Portrait-of-Samuel-Johnso-010We think we know where Johnson stood on women, so to speak, don't we? That crack about women preachers and dogs walking (“like a dog's walking on his hind legs. It is not done well; but you are surprised to find it done at all”). “Nature has given women so much power that the law has very wisely given them little,” is another one. In an argument about religion with one Mrs Knowles, Johnson got into quite a fury, and Boswell murmured an aside: “I never saw this mighty lion so chased before!” But, but … you should also know that Johnson was not so easily pinned down in anything, and certainly not as a misogynist. He entertained women's opinions to a greater degree than many of his contemporaries, and he certainly relished their company. His reputation for this had reached the ears of a young Mary Wollstonecraft, and Kate Chisholm begins her book with a short but well-imagined vignette of the occasion, when the future author of A Vindication of the Rights of Woman walked from Newington Green to Fleet Street to get some advice and conversation from the ill and ageing Johnson. She was a feminist avant la lettre; he was a Tory, if an unconventional one; yet it was to him that she turned at the beginning of her career.

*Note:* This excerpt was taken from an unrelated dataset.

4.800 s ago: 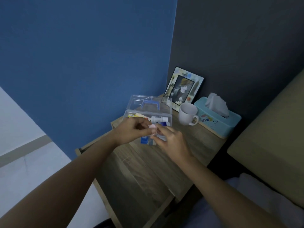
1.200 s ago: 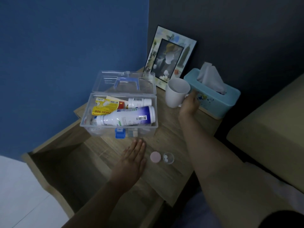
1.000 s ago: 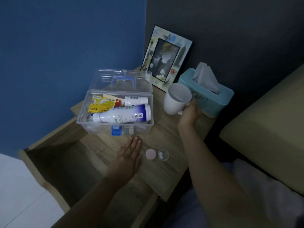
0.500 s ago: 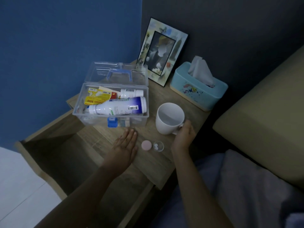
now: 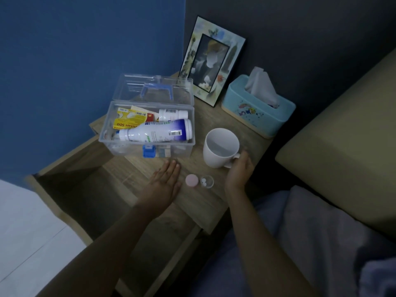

There have been not only quite a few books about Johnson already, but a few about his relationship with women. The thing is, though, that most of the contemporary accounts are filtered through the perceptions, and the prejudices, of others. Boswell, our prime source, may well have been jealous of Mrs Thrale's friendship with Johnson; he even seemed to be jealous of his earlier marriage to Tetty (who, when they married, was old enough, at 46, to be his mother). As for modern works concentrating on this aspect of the great man's life and character, they can be either too academic, or not academic enough. Chisholm's book strikes a happy balance. It wasn't always a great deal of fun being a woman in the 18th century, even if you had somehow managed to evade convention and learn something more intellectually challenging than needlepoint. The deck was stacked against women in so many ways. Here's just one: when Elizabeth Carter brought out a translation of Epictetus it sold hugely and was widely praised – but the reviewers expressed either astonishment or disbelief that it had been written by a woman. (It's still in print, by the way; you can even get it in a Kindle edition. So there.) So the fact that Johnson had what we might as well call a coterie of female friends he could converse with on more or less equal terms was, if not extraordinary, certainly worth noting.

More here.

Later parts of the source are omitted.